Colder temperatures provide successful ski season
STRASBURG – After a tumultuous up and down winter, Morgan Breeden, associate marketing communications manager of Bryce Resort in Bayse, the 2017-2018-ski season was one for the record books, despite a lack of cooperation from Mother Nature.
“Cold air and low temperatures allowed us to put more snow on the mountains,” Breeden said. “When the temperatures are in the teens or lower, we’re able to make more efficient snow for our guests to ski and snowboard on.”
The winter season started at Bryce Mountain during the second week of December and lasted until Easter weekend, something Breeden said she hasn’t seen in a few years.
With average evening temperatures dipping into single digits during the month of January, most evenings in the Northern Shenandoah Valley felt like the Arctic, not Virginia.
“Our snow average was far less than years past,” Breeden said. “We had less than 12 inches here, resulting in our snow operation teams having to create upwards of 60 inches of snow to fulfill our base depth.”
Skiers flocked to Bryce Resort by the hundreds.
“Even though the weather was very sporadic, our mountain operations worked really hard to make sure the slopes were covered and in top-notch conditions,” Breeden said.
“We typically make a majority of the snow we have here,” Breeden said. “Because we haven’t seen a record heavy snowfall in quite some time.”
The last major snowfall the Northern Shenandoah Valley witnessed was in 2010 when double-digit records accounted for more than 70 inches of snow that winter.
Snow is not the only thing that keeps visitors returning.

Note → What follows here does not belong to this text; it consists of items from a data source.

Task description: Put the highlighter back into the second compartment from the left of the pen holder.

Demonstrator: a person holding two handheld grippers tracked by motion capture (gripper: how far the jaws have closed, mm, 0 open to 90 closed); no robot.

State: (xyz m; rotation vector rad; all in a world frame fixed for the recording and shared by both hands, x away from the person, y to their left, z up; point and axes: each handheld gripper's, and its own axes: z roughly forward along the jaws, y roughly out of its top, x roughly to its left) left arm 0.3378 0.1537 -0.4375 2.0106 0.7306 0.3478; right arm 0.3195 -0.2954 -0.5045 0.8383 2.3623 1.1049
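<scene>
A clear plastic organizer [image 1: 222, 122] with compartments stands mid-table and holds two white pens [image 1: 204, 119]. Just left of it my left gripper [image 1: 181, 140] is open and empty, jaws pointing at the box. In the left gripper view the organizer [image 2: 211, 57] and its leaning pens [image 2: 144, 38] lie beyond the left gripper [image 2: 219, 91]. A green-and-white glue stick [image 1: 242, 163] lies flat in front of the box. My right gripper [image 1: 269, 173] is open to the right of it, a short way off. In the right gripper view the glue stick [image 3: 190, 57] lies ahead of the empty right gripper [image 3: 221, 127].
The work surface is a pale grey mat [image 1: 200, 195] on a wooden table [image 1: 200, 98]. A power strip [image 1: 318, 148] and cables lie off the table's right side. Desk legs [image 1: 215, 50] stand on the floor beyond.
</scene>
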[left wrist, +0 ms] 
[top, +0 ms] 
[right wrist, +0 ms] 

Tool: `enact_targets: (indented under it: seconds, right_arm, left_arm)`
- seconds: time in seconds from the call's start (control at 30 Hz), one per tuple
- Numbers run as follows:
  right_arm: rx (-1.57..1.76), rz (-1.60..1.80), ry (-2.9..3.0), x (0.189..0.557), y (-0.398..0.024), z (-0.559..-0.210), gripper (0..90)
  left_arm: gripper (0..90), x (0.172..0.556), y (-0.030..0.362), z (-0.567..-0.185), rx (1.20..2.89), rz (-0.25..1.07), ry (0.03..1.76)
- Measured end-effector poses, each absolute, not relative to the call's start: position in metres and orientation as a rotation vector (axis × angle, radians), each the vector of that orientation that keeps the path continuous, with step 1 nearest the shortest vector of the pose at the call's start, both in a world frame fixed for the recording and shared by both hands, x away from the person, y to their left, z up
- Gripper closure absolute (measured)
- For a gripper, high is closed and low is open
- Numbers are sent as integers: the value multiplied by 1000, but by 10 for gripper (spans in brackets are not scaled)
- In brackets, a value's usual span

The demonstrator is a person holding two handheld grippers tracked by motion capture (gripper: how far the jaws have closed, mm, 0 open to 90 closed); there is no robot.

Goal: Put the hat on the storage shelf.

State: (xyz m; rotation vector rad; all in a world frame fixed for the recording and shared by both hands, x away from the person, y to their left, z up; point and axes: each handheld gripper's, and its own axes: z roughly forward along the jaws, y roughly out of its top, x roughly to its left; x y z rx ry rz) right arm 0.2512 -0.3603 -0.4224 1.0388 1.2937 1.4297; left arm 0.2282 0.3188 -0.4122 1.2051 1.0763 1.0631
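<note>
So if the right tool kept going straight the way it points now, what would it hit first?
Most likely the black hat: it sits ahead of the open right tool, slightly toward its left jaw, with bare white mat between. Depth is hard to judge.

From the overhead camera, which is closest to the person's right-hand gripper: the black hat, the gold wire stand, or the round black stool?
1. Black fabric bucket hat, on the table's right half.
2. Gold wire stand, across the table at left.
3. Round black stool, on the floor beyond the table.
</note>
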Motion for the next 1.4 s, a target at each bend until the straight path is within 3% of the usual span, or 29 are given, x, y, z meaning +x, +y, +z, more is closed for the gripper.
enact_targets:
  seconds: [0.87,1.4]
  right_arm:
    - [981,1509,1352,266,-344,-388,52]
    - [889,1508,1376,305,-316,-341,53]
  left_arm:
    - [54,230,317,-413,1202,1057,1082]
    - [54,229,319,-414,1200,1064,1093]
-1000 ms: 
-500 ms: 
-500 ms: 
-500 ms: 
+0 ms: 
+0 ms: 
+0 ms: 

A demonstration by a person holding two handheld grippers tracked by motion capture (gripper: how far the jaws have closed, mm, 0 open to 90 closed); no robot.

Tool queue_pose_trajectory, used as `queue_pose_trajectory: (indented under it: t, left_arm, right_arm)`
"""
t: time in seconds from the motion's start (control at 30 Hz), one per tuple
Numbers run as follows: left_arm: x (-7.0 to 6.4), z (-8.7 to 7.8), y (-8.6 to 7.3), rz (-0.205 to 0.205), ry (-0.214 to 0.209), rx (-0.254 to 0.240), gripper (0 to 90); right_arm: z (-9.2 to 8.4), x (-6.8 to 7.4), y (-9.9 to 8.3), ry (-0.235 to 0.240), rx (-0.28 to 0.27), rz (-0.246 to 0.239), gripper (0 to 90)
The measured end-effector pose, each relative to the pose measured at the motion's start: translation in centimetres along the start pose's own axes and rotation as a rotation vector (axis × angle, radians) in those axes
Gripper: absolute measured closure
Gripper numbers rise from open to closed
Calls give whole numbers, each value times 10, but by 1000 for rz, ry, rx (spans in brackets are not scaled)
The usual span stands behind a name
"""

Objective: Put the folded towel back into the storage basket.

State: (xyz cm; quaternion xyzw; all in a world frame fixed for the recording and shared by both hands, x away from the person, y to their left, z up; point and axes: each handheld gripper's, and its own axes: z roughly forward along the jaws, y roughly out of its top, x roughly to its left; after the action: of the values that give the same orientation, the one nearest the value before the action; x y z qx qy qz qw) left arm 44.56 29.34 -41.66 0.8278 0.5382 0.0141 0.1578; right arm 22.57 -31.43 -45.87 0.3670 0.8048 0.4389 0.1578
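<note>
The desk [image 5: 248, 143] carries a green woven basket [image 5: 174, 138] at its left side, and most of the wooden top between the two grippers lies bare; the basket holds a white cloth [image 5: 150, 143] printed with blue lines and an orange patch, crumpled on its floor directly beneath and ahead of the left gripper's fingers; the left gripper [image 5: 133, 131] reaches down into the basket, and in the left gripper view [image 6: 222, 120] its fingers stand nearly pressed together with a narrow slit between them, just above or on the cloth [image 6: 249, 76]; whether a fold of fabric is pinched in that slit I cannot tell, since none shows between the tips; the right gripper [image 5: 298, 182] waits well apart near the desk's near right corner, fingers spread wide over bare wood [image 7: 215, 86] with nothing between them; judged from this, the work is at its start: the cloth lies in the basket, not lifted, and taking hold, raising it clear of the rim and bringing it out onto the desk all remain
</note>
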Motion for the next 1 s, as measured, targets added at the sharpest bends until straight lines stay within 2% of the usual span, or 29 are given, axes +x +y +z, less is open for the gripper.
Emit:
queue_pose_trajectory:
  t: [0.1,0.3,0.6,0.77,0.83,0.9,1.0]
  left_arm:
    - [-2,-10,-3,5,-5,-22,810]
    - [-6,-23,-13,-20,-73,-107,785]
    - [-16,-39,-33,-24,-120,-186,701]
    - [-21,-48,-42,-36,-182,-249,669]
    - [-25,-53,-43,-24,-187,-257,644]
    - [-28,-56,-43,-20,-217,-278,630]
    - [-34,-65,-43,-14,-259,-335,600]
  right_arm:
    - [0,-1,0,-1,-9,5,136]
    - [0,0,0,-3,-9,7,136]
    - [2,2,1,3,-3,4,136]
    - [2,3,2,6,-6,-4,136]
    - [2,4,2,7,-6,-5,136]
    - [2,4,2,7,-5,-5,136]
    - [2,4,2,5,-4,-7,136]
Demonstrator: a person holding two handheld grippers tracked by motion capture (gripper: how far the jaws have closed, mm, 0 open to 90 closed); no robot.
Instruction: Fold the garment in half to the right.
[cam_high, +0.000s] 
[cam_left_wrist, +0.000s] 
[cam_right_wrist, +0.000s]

Over the years, Bryce Resort has introduced activities throughout all four seasons allowing guests to indulge in skiing during winter months and sunning during summer months.
“Our snow sports school is well known and is very popular for all ages who are looking to learn to ski,” Breeden said. “Bryce Park is a fairly new hang-out we’ve introduced that keeps the younger generations coming.”
The resort also offers golf, zip lining, tubing, lift rides and Lake Laura, a grassy beach area that lets guest cool off during those brutal summer days.
“People will come and hang out on the beach, canoe, paddleboard and play a round of golf,” Breeden said. “And then go enjoy a burger and some beer at the Copper Kettle.”
The biggest challenge Breeden said the resort has faced in the past is letting the community know that just because they’re member owned, doesn’t mean the public can’t come and enjoy the facilities.
“It’s quite the opposite,” Breeden said. “We want the community to come and enjoy everything we have to offer.”
Breeden added that the resort is continuously coming up with new events and activities for guests to enjoy.
“This past winter we hosted Dinner on the Mountain, which turned out to be a lot of fun,” Breeden said. “We may be member owned, but we welcome anyone who wants to come and enjoy our four-season resort. We’re sure there’s something for everyone.”